Some of the lines below need repeating. Reproduce exactly those between the lines holding "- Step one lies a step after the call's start" and "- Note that", inclusive.

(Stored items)
****

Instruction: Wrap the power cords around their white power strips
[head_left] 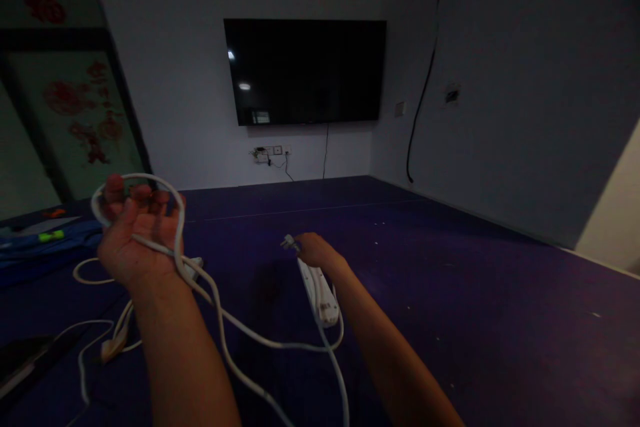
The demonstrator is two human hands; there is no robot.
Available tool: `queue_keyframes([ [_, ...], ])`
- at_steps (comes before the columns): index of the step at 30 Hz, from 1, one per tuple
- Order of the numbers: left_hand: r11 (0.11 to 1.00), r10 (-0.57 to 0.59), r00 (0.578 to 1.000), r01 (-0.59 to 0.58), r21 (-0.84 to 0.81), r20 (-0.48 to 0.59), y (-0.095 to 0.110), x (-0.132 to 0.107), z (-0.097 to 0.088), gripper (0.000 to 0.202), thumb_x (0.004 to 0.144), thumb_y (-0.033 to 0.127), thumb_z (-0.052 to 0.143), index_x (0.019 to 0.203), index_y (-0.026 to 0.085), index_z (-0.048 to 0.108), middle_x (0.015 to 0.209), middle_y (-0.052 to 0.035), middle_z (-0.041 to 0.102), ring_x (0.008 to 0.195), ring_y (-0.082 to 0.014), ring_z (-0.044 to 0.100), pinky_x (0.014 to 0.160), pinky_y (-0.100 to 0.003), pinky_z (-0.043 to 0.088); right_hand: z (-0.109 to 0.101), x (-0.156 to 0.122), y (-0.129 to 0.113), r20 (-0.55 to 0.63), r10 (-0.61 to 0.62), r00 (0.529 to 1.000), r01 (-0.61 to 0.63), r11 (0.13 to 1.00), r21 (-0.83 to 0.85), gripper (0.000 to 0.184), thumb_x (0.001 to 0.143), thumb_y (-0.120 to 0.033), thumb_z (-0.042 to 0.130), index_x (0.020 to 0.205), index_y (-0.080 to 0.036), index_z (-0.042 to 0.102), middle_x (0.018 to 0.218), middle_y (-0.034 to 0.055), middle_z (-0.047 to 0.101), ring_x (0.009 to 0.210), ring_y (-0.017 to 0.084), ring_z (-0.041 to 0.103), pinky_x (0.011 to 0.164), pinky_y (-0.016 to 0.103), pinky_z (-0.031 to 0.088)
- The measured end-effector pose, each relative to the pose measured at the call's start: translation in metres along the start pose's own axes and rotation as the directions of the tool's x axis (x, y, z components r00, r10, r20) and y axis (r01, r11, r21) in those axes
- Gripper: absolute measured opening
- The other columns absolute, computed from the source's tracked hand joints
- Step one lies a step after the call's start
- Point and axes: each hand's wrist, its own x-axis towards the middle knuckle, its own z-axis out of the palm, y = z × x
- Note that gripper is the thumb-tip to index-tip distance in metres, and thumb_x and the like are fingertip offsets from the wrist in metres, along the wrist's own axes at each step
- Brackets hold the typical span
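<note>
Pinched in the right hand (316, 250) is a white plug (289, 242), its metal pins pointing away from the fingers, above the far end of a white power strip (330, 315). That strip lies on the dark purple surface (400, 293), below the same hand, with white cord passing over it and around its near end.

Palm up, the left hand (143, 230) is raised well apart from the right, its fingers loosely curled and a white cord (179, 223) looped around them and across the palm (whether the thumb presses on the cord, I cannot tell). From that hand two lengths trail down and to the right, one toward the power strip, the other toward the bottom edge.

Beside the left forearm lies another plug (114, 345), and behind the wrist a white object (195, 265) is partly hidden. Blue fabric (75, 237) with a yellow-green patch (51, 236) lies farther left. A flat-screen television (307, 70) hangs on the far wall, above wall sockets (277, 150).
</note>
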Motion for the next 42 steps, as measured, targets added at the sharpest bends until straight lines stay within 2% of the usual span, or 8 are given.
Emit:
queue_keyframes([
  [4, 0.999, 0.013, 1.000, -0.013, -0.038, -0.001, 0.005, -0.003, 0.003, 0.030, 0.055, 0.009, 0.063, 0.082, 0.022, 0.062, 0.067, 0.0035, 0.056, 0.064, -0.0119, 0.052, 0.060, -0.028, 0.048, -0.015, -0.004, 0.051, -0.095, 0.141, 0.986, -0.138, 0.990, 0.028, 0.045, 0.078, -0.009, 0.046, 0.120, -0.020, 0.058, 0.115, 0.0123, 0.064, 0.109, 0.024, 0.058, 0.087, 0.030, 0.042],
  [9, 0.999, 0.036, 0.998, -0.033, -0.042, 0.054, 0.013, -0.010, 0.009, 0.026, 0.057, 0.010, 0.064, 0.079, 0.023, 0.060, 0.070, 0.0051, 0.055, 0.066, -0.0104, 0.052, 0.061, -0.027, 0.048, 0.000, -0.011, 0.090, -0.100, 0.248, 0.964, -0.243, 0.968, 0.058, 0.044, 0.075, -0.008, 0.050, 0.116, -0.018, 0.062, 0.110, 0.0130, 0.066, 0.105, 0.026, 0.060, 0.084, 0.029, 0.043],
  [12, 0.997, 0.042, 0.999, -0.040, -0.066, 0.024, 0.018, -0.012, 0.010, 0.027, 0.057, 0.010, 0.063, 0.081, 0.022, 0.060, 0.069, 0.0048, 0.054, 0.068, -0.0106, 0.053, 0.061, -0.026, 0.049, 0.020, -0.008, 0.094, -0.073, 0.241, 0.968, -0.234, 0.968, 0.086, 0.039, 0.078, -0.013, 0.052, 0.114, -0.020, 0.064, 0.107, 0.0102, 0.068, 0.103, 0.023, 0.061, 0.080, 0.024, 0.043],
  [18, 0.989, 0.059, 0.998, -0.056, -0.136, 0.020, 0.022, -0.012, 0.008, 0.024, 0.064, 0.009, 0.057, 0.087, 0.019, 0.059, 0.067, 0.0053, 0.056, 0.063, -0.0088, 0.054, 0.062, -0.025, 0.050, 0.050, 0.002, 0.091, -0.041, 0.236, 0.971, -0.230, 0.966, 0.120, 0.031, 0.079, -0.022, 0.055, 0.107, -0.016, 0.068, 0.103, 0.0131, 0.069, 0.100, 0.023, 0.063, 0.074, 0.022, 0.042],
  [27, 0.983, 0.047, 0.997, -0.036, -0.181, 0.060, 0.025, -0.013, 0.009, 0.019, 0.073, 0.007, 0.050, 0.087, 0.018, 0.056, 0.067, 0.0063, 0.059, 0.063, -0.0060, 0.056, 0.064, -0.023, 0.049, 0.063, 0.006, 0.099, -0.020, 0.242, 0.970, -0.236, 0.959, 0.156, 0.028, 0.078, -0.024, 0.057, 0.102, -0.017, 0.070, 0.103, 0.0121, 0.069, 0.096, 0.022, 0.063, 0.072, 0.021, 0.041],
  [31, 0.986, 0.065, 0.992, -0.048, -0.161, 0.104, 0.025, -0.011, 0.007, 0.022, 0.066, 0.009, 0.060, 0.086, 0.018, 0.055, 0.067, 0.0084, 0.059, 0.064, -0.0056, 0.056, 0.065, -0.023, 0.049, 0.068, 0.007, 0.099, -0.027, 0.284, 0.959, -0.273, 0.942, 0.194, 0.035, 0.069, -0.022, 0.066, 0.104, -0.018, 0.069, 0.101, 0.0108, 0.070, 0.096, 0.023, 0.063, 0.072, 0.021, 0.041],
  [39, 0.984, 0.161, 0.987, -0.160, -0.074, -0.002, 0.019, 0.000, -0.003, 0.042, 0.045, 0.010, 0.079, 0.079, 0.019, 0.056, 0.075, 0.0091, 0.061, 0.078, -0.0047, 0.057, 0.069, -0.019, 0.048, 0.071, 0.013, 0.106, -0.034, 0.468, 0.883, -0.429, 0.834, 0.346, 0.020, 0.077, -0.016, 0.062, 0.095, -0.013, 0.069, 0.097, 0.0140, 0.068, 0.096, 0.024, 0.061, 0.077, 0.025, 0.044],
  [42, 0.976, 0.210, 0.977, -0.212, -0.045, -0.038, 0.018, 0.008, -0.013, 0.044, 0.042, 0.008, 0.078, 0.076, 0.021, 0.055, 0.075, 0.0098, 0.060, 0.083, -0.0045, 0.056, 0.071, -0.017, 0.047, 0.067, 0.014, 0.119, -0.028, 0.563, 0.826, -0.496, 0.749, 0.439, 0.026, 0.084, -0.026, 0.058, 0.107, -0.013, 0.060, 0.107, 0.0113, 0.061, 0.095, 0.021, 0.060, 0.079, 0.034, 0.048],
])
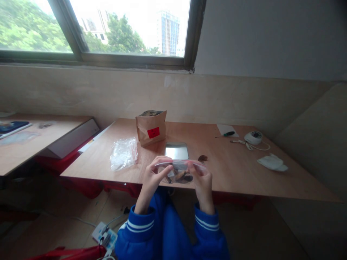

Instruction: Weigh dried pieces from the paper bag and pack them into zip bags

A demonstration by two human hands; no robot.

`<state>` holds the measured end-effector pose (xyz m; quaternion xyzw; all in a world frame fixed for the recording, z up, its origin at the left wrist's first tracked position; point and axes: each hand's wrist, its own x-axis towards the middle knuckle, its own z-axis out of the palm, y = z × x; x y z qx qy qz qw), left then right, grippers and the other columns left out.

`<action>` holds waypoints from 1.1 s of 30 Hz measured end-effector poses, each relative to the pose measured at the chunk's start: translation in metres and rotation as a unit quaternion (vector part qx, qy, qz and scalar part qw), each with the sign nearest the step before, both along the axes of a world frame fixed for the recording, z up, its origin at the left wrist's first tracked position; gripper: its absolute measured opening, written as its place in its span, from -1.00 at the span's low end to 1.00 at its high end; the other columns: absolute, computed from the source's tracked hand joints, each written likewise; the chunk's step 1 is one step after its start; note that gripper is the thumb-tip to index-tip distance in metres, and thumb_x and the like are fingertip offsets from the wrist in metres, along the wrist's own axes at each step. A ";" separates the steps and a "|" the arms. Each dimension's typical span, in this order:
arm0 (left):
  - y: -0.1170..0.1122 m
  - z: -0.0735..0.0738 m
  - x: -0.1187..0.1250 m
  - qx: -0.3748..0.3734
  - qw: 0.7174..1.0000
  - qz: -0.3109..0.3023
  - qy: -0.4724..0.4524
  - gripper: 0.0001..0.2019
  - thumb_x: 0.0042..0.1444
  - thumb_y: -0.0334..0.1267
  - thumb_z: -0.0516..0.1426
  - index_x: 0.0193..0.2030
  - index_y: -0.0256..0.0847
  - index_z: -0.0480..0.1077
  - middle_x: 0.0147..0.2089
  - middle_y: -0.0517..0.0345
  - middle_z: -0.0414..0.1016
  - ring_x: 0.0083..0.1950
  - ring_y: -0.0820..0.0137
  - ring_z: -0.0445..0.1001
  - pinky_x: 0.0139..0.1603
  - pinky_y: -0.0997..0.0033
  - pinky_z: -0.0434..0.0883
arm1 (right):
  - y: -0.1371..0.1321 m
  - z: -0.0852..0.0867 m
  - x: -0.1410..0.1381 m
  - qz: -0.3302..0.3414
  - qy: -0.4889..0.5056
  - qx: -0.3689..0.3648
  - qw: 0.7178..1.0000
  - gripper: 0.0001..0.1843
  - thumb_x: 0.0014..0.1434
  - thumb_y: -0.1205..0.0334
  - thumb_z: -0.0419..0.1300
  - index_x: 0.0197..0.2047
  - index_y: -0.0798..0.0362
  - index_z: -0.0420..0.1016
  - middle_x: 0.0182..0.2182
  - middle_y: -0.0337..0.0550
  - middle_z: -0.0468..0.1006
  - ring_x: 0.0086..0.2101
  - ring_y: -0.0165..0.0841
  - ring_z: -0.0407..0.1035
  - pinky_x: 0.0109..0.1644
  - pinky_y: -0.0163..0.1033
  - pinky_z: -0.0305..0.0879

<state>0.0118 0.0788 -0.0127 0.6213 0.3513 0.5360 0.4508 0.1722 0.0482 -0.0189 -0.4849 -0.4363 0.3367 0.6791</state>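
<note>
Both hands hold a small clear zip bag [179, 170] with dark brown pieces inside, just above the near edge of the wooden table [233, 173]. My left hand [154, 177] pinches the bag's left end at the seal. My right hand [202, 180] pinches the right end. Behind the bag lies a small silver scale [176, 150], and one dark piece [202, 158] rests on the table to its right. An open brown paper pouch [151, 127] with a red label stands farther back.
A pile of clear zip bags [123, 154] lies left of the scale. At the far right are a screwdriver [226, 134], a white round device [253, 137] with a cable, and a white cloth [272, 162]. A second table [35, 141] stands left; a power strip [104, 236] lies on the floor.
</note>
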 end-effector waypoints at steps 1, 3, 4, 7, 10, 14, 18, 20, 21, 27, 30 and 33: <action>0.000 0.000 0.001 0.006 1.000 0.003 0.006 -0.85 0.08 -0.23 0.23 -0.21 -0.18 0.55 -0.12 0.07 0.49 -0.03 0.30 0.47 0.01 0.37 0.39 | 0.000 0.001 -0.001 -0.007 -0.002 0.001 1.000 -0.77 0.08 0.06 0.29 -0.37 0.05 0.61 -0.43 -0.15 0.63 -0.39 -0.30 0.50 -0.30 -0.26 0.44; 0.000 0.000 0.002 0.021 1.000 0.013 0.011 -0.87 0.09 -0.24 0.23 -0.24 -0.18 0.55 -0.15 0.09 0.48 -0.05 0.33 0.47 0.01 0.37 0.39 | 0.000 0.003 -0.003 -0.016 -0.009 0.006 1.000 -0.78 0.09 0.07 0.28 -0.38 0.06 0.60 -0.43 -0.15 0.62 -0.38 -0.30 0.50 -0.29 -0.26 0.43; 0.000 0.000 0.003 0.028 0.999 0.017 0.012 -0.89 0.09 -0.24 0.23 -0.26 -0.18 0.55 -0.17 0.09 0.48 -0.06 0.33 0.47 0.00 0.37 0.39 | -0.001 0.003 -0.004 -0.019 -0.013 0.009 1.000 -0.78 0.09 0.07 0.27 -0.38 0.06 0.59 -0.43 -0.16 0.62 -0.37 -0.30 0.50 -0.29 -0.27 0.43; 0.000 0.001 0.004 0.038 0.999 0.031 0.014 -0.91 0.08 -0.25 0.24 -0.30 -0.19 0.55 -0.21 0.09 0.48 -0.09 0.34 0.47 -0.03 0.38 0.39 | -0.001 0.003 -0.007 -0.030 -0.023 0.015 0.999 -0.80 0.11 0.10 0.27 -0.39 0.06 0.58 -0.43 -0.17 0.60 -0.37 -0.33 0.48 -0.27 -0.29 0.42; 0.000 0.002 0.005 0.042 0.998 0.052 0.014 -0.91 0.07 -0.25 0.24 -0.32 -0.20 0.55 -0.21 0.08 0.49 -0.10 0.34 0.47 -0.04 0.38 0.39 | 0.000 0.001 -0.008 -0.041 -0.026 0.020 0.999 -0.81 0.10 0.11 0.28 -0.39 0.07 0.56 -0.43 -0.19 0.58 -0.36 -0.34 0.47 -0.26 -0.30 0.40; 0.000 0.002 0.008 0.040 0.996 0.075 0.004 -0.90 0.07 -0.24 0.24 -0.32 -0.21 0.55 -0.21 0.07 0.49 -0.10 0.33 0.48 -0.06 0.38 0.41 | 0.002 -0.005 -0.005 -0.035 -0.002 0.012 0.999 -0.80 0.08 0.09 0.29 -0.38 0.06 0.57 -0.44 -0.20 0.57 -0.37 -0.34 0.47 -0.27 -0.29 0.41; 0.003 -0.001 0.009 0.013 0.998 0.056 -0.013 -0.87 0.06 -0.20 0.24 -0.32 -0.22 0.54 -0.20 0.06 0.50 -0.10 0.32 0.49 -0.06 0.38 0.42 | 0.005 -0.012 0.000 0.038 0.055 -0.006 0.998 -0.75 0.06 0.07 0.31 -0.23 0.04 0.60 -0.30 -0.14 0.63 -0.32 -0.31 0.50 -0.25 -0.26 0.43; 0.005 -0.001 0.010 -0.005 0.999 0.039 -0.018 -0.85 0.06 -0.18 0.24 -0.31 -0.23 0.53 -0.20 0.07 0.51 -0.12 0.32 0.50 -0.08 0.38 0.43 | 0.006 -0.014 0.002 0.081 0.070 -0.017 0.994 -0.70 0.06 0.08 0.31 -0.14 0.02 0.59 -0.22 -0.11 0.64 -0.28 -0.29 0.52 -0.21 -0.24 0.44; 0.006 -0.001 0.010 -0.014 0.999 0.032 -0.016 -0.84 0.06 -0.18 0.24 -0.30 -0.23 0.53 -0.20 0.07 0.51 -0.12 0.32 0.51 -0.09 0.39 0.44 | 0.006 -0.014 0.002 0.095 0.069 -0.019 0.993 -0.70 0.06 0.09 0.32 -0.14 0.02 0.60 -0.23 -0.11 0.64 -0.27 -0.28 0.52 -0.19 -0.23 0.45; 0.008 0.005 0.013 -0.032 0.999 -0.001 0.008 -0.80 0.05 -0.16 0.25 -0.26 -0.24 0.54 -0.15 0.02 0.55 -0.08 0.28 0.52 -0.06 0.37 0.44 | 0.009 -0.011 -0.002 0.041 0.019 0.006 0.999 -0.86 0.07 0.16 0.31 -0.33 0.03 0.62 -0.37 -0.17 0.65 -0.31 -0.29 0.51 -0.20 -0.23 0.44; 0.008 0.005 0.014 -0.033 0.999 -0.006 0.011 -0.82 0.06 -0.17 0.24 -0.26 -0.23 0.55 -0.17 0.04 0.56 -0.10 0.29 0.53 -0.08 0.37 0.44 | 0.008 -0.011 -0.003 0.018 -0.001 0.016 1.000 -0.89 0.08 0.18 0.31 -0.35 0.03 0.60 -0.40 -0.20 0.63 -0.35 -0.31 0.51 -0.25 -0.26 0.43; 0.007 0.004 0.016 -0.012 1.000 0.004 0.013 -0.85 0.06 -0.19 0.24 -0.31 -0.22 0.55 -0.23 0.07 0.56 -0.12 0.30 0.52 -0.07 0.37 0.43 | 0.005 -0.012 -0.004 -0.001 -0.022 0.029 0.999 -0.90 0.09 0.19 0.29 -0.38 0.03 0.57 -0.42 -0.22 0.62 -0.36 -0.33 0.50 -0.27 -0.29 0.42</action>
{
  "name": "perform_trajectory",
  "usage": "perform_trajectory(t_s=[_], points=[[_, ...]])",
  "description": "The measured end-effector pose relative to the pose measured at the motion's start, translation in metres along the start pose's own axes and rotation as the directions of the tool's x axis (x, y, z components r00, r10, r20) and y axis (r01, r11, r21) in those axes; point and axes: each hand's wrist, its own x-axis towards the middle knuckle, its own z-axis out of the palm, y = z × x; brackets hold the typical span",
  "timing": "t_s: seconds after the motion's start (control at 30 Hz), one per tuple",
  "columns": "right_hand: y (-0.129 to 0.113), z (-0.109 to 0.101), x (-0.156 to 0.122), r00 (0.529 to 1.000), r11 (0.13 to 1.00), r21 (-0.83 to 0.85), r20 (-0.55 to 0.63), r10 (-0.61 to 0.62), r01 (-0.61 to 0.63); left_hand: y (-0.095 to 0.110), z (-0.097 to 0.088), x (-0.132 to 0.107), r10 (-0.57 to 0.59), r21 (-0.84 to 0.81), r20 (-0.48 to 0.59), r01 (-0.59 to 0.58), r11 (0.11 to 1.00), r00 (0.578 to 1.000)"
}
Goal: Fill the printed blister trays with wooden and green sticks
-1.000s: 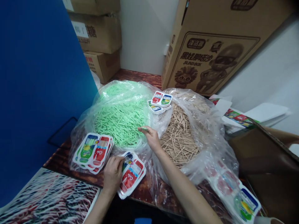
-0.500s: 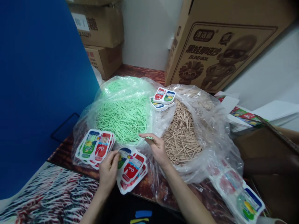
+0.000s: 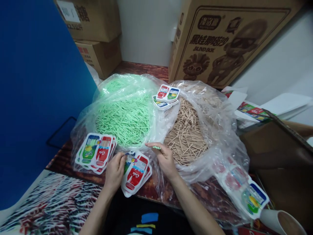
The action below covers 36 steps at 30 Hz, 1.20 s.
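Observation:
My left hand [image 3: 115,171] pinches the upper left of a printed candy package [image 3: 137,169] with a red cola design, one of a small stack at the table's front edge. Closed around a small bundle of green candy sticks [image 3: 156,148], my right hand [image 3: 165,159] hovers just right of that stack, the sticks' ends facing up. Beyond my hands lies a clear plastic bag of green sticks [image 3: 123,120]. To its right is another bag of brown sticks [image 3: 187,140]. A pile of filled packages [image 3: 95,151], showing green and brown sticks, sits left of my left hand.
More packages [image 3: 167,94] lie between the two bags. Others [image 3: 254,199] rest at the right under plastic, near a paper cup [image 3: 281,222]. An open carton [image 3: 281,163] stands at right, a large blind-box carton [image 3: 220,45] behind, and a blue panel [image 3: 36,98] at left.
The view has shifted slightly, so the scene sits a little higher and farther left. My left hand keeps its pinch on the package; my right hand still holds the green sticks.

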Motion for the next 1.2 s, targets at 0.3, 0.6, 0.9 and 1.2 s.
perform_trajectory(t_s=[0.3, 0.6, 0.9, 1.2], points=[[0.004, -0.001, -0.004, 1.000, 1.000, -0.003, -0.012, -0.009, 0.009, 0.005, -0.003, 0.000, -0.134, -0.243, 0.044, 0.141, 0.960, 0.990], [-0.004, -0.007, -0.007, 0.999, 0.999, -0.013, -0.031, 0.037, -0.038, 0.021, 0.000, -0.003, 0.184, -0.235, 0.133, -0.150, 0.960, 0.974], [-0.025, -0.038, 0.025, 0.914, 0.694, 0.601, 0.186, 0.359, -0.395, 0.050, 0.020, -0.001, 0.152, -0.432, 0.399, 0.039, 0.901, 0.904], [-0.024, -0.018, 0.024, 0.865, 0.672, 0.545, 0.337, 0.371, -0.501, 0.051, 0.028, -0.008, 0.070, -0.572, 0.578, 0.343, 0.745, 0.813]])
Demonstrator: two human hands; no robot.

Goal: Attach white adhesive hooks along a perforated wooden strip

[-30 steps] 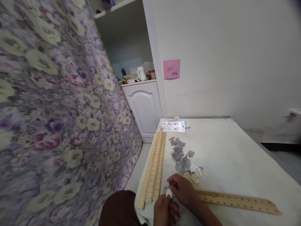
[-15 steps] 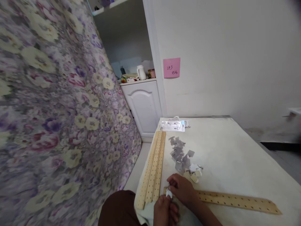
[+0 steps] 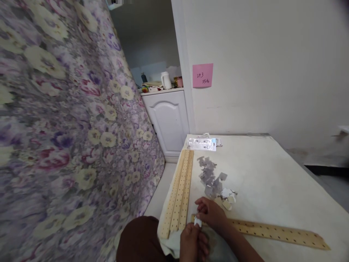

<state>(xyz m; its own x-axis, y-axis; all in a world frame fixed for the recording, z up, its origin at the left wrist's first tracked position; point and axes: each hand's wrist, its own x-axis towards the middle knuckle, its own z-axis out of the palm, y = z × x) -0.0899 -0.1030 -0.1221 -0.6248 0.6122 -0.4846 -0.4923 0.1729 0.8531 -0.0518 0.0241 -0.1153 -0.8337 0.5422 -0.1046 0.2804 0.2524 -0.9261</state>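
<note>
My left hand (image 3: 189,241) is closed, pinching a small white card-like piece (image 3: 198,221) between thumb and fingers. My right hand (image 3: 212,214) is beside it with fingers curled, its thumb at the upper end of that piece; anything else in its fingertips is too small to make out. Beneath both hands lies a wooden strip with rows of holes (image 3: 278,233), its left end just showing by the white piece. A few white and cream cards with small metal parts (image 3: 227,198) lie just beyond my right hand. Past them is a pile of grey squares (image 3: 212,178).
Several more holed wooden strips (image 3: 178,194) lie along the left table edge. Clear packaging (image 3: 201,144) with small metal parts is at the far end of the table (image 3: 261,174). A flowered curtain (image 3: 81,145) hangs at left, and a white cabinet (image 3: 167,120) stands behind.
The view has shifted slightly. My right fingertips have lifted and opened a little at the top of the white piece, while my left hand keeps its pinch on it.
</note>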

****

• _Exercise response_
- Step one lies a step after the call's start
- Point and axes: each hand's wrist, its own x-axis towards the middle knuckle, its own z-axis out of the palm, y = z × x
- Note that gripper is the thumb-tip to index-tip distance in metres, and thumb_x and the like are fingertip offsets from the wrist in metres, along the wrist's own axes at each step

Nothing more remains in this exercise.